Work required - The answer must be only the lines below from the one holding "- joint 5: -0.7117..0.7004" down to the one holding "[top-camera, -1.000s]", ends included, printed exactly; please omit all pictures.

Supplied data -
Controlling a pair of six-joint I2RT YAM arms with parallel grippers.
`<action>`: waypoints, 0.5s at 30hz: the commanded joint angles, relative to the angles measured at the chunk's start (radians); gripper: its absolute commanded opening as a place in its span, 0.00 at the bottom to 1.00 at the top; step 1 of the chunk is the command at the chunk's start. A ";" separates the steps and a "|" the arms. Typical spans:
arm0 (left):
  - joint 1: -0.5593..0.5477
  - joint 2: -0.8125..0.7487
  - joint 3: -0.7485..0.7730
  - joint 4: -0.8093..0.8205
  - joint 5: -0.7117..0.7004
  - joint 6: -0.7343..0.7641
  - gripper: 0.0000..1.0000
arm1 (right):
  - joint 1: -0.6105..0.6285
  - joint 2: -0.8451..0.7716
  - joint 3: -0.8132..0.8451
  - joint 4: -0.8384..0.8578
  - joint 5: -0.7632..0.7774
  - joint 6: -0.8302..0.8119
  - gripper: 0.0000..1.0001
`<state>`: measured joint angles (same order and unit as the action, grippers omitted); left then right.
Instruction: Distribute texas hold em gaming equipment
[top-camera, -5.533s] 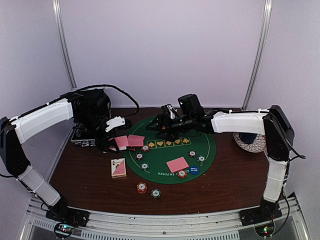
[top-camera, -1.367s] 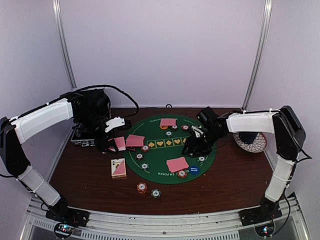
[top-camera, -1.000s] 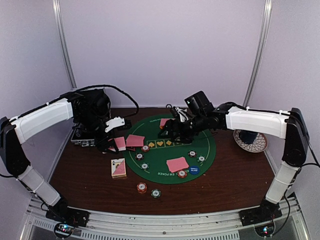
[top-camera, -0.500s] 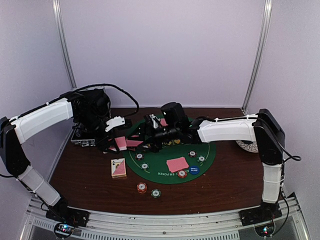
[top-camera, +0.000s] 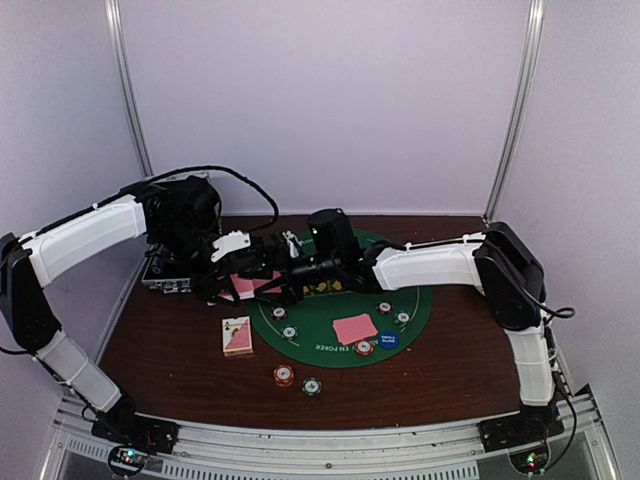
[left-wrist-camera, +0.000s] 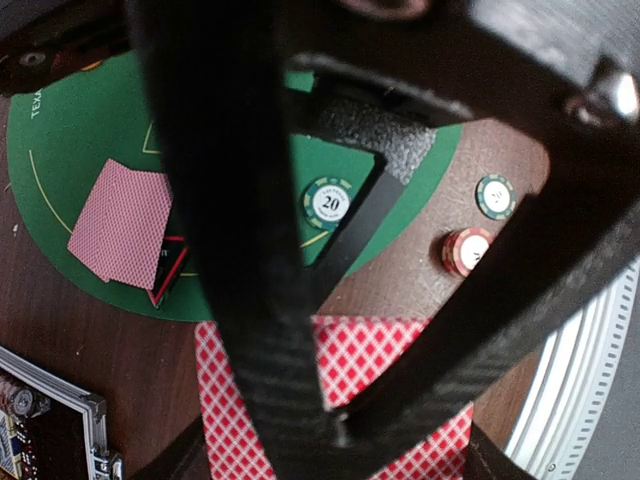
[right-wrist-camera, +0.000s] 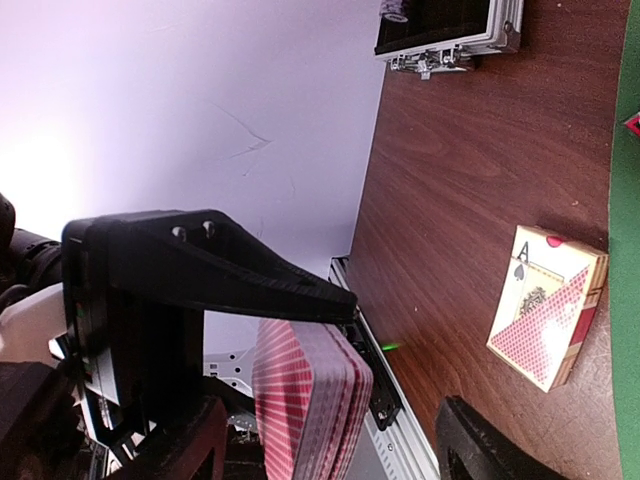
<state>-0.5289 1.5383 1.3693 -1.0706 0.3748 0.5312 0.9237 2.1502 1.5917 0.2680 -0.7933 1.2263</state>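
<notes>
left gripper (top-camera: 228, 283) clamped, right gripper (top-camera: 258, 278) spread alongside

Mat (top-camera: 322, 322) centred on table (top-camera: 460, 370), cards (top-camera: 355, 328) on its near half, card box (top-camera: 237, 336) just left, two chips (top-camera: 284, 375) before it, case (top-camera: 165, 280) far-left behind, seemingly partly hidden.

Right arm (top-camera: 425, 264): position altered. It is first over the far side of the green mat (top-camera: 330, 322), next at the mat's right edge, and now stretches leftward across it.
Right gripper (top-camera: 262, 275): now at the mat's left edge, close against the left gripper (top-camera: 218, 272). Its jaws are spread, with the deck of pink-backed playing cards (right-wrist-camera: 310, 400) between them.
Two loose cards (top-camera: 243, 286) on the desk (top-camera: 180, 340): now partly covered by the right gripper.
</notes>
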 joint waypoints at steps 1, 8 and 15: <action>0.004 -0.002 0.034 0.030 0.022 -0.005 0.00 | 0.013 0.039 0.064 0.073 -0.025 0.046 0.75; 0.004 -0.006 0.033 0.030 0.019 -0.002 0.00 | 0.020 0.111 0.113 0.128 -0.044 0.113 0.71; 0.003 -0.011 0.028 0.031 0.011 0.001 0.00 | 0.013 0.126 0.096 0.152 -0.105 0.140 0.64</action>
<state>-0.5289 1.5383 1.3693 -1.0706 0.3740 0.5316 0.9363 2.2711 1.6806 0.3729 -0.8478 1.3426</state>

Response -
  - joint 5: -0.7117..0.7004
  - joint 6: -0.7343..0.7641
  - gripper: 0.0000..1.0000
arm1 (right):
  - joint 1: -0.6105..0.6285
  - joint 2: -0.8451..0.7716
  - joint 3: -0.8132..0.8451
  - joint 4: -0.8384..0.8578
  - joint 5: -0.7632..0.7774
  - joint 6: -0.8302..0.8119
  - gripper: 0.0000..1.0001
`<state>`: measured joint angles (same order and unit as the action, grippers omitted); left then right.
Instruction: Distribute texas hold em gaming equipment
[top-camera, -5.533s] 
[top-camera, -1.367s] 
[top-camera, -1.000s] 

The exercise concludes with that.